Não são raras as vezes que ela fica danada da vida. Lembrou-se de um dia chuvoso em que teve de depor na Ilha do Governador. Uma mulher fora achada na cozinha de casa com um tiro na cabeça. O marido era o principal suspeito e o advogado tentava convencer os jurados de que se tratava de suicídio. Alegava que o teste de pólvora na mão da morta tinha dado positivo. A legista explicou que os reagentes usados no IML não eram precisos. Detergente, batom e limão podem fazer com que o teste de pólvora dê positivo. “O tiro tinha sido dado por trás, eu achei a bala na testa. Suicidas atiram na têmpora, na boca ou no peito. Já pegou numa arma? Experimenta atirar por trás para ver se você consegue?”, disse. O marido foi inocentado. “Eu não sei como aquele advogado gordo safado conseguiu, mas prevaleceu a tese de suicídio”, afirmou, ainda indignada.
Antonieta trabalha como neurologista no hospital do Instituto de Assistência dos Servidores do Estado do Rio de Janeiro, o Iaserj, desde 1978. Já poderia ter se aposentado, mas ficou para brigar com o governador Sérgio Cabral que, segundo ela, pretende fechar o hospital. Em 1993, estava atendendo no pronto-socorro quando um amigo neurocirurgião lhe disse que havia sido aberto um concurso para medicina legal. “Nem li o edital, fiz um cursinho preparatório e passei. Quase caí para trás quando descobri que tinha virado policial.”
O Instituto Médico Legal, que era vinculado ao Ministério da Justiça, foi transferido para a Polícia Civil em 1930. Ali, teve que dividir parte dos já minguados recursos com o Instituto de Identificação Félix Pacheco e o Instituto de Criminalística Carlos Éboli, que também dão suporte às investigações policiais. Além do necrotério, há o setor dos vivos, responsável pelos exames de corpo de delito. Frank Perlini, ex-diretor do IML, diz que o instituto é uma casa de sofrimento: “Nenhum dos nossos pacientes volta ou nos dá presente de Natal.”
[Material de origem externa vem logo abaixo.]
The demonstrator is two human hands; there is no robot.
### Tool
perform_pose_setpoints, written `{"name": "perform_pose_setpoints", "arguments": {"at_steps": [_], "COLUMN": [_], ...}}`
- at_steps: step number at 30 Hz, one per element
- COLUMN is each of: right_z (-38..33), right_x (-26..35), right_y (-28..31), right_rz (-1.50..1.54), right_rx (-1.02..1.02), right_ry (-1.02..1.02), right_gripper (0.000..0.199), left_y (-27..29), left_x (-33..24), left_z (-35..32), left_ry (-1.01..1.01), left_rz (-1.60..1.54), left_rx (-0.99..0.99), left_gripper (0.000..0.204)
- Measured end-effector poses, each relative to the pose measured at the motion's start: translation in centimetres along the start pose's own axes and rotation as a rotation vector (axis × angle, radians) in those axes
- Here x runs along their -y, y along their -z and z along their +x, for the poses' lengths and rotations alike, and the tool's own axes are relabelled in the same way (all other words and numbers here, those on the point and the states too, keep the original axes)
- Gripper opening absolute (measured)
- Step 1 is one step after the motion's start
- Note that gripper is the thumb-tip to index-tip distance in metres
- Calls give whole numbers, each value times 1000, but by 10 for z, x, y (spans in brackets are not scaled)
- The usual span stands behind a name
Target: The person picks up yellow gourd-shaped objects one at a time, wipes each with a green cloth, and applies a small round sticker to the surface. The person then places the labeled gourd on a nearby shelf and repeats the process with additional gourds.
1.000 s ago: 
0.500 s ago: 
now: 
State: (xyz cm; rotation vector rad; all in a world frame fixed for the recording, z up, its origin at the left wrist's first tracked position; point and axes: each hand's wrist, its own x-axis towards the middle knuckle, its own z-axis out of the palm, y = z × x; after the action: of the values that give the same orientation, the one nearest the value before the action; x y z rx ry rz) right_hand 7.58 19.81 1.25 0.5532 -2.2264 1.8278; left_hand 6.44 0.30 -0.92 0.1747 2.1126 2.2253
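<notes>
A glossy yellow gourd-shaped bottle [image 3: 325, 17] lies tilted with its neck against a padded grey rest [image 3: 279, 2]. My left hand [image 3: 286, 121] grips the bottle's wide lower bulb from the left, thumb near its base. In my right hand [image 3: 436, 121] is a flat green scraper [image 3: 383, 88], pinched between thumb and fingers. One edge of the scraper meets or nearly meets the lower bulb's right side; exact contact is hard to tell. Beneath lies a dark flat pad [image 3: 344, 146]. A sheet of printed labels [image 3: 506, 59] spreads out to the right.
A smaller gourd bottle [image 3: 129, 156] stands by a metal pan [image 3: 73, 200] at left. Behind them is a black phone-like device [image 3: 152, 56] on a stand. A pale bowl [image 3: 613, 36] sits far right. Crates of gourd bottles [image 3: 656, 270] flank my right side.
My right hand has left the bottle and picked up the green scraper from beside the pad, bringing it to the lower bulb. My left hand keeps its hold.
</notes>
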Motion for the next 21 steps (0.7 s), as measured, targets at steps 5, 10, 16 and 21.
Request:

Antonieta não teve dificuldades em se adaptar ao necrotério. “Sou filha de cangaceiros”, brincou. Nasceu em 1944, no município de Rio do Meio, no interior da Bahia. Aprendeu desde cedo a lidar com a morte – dos seus quinze irmãos, sete morreram ainda crianças. Ela se lembra dos “defuntinhos” das irmãs que não sobreviveram às condições em que viviam na roça. Antonieta, a única menina sobrevivente, foi criada com mais sete irmãos num Nordeste masculino. Ajudava a mãe a preparar o almoço para os homens que trabalhavam na lavoura. Depenava galinhas e descarnava porcos e caças que o pai trazia: tatu, teiú e veado.
Foi semialfabetizada pela mãe, que só cursou 3 meses e 19 dias de escola – os estudos foram interrompidos porque o avô achava que as meninas só queriam aprender a escrever para mandar cartas para os namorados. Foi só aos 16 anos que Antonieta se alfabetizou de verdade. Apesar disso, formou-se médica com pós-graduação em medicina tropical pela USP e especializou-se em neurologia no Iaserj.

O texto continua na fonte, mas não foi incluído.